The whole listing is to be set down again without alteration.

==================================================

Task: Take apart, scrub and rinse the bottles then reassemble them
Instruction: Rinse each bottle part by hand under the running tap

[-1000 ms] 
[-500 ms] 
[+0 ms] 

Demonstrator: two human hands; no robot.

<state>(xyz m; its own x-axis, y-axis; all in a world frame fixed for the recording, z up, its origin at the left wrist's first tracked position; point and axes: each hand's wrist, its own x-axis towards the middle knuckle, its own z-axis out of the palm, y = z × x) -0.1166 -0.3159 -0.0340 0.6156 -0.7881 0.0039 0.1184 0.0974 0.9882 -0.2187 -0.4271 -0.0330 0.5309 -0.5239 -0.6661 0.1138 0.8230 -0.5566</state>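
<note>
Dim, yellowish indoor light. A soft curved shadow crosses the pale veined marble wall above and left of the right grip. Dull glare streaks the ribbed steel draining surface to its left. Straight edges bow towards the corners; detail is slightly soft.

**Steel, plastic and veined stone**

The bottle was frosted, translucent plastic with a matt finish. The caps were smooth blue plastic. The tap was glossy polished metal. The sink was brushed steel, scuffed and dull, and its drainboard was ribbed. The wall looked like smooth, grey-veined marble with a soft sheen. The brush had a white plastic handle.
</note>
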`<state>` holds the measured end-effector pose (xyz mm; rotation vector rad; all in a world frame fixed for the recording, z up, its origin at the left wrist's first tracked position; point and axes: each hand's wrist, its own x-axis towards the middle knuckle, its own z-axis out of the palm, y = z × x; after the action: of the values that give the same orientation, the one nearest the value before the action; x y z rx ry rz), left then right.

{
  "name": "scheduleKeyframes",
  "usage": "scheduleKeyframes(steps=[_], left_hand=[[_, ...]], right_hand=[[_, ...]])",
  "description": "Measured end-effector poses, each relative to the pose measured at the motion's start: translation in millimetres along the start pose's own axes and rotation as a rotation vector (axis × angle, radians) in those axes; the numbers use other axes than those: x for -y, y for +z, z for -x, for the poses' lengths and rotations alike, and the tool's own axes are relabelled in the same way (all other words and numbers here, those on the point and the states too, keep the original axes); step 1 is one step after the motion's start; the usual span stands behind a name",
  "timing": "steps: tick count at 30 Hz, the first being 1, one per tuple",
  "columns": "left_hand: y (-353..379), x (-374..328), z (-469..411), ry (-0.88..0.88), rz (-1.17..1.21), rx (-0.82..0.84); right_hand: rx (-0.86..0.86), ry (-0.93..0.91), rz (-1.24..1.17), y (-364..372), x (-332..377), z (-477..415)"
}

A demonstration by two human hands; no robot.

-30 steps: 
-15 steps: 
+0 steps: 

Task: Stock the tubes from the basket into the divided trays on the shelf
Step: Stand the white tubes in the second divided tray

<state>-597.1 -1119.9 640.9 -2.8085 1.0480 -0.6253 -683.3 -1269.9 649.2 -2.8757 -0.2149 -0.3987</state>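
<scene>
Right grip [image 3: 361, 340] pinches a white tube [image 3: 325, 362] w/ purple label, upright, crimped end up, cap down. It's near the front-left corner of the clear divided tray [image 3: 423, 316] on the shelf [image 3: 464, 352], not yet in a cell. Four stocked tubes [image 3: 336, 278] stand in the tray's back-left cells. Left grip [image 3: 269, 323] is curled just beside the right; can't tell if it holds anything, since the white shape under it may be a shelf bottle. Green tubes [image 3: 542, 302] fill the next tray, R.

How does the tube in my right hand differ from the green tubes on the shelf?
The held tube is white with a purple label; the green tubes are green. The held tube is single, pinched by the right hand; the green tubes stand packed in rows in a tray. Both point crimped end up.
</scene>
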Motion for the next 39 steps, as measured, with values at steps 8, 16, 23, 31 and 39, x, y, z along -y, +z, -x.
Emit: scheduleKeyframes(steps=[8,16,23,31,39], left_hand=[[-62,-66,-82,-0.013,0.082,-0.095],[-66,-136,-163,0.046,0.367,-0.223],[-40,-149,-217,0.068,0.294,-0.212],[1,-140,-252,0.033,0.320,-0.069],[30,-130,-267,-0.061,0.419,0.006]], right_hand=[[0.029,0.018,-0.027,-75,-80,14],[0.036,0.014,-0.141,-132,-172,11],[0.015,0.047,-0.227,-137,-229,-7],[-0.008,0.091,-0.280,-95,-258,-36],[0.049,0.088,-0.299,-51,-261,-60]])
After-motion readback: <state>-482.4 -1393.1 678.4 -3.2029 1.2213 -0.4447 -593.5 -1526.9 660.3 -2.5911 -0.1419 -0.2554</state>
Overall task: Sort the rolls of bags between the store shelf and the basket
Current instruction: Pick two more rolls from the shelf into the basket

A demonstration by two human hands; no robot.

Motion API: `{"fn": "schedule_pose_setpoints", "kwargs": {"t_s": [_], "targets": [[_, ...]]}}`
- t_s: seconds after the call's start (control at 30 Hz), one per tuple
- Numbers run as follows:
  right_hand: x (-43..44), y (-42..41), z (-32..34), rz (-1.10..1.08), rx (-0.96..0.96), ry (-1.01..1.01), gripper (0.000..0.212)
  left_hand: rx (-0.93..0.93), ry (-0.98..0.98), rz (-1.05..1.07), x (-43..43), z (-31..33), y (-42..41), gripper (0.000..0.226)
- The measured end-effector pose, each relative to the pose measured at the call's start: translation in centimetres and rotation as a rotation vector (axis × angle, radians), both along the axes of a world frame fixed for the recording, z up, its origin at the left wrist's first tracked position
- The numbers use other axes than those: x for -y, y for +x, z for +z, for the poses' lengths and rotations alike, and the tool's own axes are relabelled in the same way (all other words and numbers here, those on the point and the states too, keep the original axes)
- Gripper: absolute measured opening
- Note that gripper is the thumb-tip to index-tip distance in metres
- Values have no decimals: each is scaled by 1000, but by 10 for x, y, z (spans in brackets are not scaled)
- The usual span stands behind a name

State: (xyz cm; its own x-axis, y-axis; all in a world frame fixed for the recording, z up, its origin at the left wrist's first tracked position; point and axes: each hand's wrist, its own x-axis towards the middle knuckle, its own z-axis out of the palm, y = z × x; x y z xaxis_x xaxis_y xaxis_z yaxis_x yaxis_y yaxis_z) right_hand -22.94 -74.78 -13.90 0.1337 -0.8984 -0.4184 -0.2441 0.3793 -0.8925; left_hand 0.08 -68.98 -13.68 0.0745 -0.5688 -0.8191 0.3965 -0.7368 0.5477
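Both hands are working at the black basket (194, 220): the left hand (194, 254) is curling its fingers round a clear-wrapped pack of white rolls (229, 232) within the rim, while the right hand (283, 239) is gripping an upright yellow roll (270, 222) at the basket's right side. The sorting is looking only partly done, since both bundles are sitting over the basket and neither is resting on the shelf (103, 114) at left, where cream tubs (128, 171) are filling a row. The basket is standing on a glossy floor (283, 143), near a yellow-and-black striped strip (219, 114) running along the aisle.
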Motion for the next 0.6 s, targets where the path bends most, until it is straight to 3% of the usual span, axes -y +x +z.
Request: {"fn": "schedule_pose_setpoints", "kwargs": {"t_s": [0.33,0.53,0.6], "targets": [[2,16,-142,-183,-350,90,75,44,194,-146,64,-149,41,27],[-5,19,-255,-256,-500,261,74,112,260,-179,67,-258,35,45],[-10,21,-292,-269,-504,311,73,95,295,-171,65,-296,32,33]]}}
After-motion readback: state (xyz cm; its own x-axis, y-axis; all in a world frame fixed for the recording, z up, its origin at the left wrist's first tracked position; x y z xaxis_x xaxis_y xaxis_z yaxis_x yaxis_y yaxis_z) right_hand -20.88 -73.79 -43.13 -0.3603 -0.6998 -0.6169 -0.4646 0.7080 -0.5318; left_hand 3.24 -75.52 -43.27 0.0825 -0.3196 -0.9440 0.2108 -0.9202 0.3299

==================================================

### Worked solution
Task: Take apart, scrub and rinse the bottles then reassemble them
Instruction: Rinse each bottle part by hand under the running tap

[-1000 ms] 
[-500 ms] 
[+0 ms] 

Demonstrator: two human hands; no robot.

<state>(xyz m; its own x-axis, y-axis; all in a world frame fixed for the recording, z up, its origin at the left wrist's first tracked position; point and axes: each hand's wrist, its own x-axis towards the middle knuckle, its own z-axis out of the palm, y = z × x) -0.1166 -0.3159 -0.0340 0.6156 -0.7881 0.0039 0.1184 0.0974 0.9882 -0.2187 -0.4271 -0.0330 0.5309 -0.5239 -0.6661 0.1138 0.8230 -0.5566</state>
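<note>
Dim, yellowish indoor light. A soft curved shadow crosses the pale veined marble wall above and left of the right grip. Dull glare streaks the ribbed steel draining surface to its left. Straight edges bow towards the corners; detail is slightly soft.

**Steel, plastic and veined stone**

The bottle was frosted, translucent plastic with a matt finish. The caps were smooth blue plastic. The tap was glossy polished metal. The sink was brushed steel, scuffed and dull, and its drainboard was ribbed. The wall looked like smooth, grey-veined marble with a soft sheen. The brush had a white plastic handle.
</note>
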`<state>` holds the measured end-effector pose (xyz mm; rotation vector rad; all in a world frame fixed for the recording, z up, its origin at the left wrist's first tracked position; point and axes: each hand's wrist, its own x-axis towards the middle knuckle, its own z-axis out of the palm, y = z × x; after the action: of the values that give the same orientation, the one nearest the value before the action; x y z rx ry rz), left then right.

{
  "name": "scheduleKeyframes",
  "usage": "scheduleKeyframes(steps=[_], left_hand=[[_, ...]], right_hand=[[_, ...]])",
  "description": "Measured end-effector poses, each relative to the pose measured at the motion's start: translation in millimetres along the start pose's own axes and rotation as a rotation vector (axis × angle, radians) in those axes; the numbers use other axes than those: x for -y, y for +z, z for -x, for the poses' lengths and rotations alike, and the tool's own axes are relabelled in the same way (all other words and numbers here, those on the point and the states too, keep the original axes); step 1 is one step after the motion's start; the usual span stands behind a name",
  "timing": "steps: tick count at 30 Hz, the first being 1, one per tuple",
  "columns": "left_hand: y (-353..379), x (-374..328), z (-469..411), ry (-0.88..0.88), rz (-1.17..1.21), rx (-0.82..0.84); right_hand: rx (-0.86..0.86), ry (-0.93..0.91), rz (-1.24..1.17), y (-364..372), x (-332..377), z (-477..415)"
}

A demonstration by two human hands; no robot.

-30 steps: 
-15 steps: 
+0 steps: 

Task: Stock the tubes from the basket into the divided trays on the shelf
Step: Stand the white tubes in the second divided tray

<state>-597.1 -1119.9 640.9 -2.8085 1.0480 -0.6253 -683.3 -1269.9 649.2 -2.8757 -0.2149 -0.3987</state>
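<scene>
Right grip [image 3: 361, 340] pinches a white tube [image 3: 325, 362] w/ purple label, upright, crimped end up, cap down. It's near the front-left corner of the clear divided tray [image 3: 423, 316] on the shelf [image 3: 464, 352], not yet in a cell. Four stocked tubes [image 3: 336, 278] stand in the tray's back-left cells. Left grip [image 3: 269, 323] is curled just beside the right; can't tell if it holds anything, since the white shape under it may be a shelf bottle. Green tubes [image 3: 542, 302] fill the next tray, R.

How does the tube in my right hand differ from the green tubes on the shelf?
The held tube is white with a purple label; the green tubes are green. The held tube is single, pinched by the right hand; the green tubes stand packed in rows in a tray. Both point crimped end up.
</scene>
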Motion for the next 39 steps, as measured, with values at steps 8, 16, 23, 31 and 39, x, y, z along -y, +z, -x.
Emit: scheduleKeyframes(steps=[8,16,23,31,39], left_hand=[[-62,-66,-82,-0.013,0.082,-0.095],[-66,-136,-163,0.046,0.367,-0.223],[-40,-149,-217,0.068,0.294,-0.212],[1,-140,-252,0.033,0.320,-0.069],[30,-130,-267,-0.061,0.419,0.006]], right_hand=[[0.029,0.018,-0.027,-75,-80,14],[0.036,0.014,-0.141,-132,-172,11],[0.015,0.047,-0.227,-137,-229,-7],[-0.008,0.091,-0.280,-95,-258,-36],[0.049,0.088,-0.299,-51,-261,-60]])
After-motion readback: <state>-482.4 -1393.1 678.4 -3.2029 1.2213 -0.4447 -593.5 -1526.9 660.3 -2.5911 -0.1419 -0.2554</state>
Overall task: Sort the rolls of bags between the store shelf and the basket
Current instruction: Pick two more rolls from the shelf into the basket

A demonstration by two human hands; no robot.

Motion API: `{"fn": "schedule_pose_setpoints", "kwargs": {"t_s": [_], "targets": [[_, ...]]}}`
- t_s: seconds after the call's start (control at 30 Hz), one per tuple
- Numbers run as follows:
  right_hand: x (-43..44), y (-42..41), z (-32..34), rz (-1.10..1.08), rx (-0.96..0.96), ry (-1.01..1.01), gripper (0.000..0.212)
  left_hand: rx (-0.93..0.93), ry (-0.98..0.98), rz (-1.05..1.07), x (-43..43), z (-31..33), y (-42..41), gripper (0.000..0.226)
- The measured end-effector pose, each relative to the pose measured at the call's start: translation in centimetres and rotation as a rotation vector (axis × angle, radians), both along the axes of a world frame fixed for the recording, z up, its origin at the left wrist's first tracked position
- The numbers use other axes than those: x for -y, y for +x, z for +z, for the poses' lengths and rotations alike, and the tool's own axes are relabelled in the same way (all other words and numbers here, those on the point and the states too, keep the original axes)
- Gripper: absolute measured opening
- Note that gripper is the thumb-tip to index-tip distance in metres
- Values have no decimals: each is scaled by 1000, but by 10 for x, y, z (spans in brackets are not scaled)
- The usual span stands behind a name

State: (xyz cm; its own x-axis, y-axis; all in a world frame fixed for the recording, z up, its origin at the left wrist's first tracked position; point and axes: each hand's wrist, its own x-axis towards the middle knuckle, its own z-axis out of the palm, y = z × x; x y z xaxis_x xaxis_y xaxis_z yaxis_x yaxis_y yaxis_z) right_hand -22.94 -74.78 -13.90 0.1337 -0.8984 -0.4184 -0.2441 0.3793 -0.8925; left_hand 0.08 -68.98 -13.68 0.0745 -0.5688 -0.8191 0.3965 -0.7368 0.5477
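Both hands are working at the black basket (194, 220): the left hand (194, 254) is curling its fingers round a clear-wrapped pack of white rolls (229, 232) within the rim, while the right hand (283, 239) is gripping an upright yellow roll (270, 222) at the basket's right side. The sorting is looking only partly done, since both bundles are sitting over the basket and neither is resting on the shelf (103, 114) at left, where cream tubs (128, 171) are filling a row. The basket is standing on a glossy floor (283, 143), near a yellow-and-black striped strip (219, 114) running along the aisle.
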Motion for the next 0.6 s, targets where the path bends most, until it is straight to 3% of the usual span, axes -y +x +z.
Request: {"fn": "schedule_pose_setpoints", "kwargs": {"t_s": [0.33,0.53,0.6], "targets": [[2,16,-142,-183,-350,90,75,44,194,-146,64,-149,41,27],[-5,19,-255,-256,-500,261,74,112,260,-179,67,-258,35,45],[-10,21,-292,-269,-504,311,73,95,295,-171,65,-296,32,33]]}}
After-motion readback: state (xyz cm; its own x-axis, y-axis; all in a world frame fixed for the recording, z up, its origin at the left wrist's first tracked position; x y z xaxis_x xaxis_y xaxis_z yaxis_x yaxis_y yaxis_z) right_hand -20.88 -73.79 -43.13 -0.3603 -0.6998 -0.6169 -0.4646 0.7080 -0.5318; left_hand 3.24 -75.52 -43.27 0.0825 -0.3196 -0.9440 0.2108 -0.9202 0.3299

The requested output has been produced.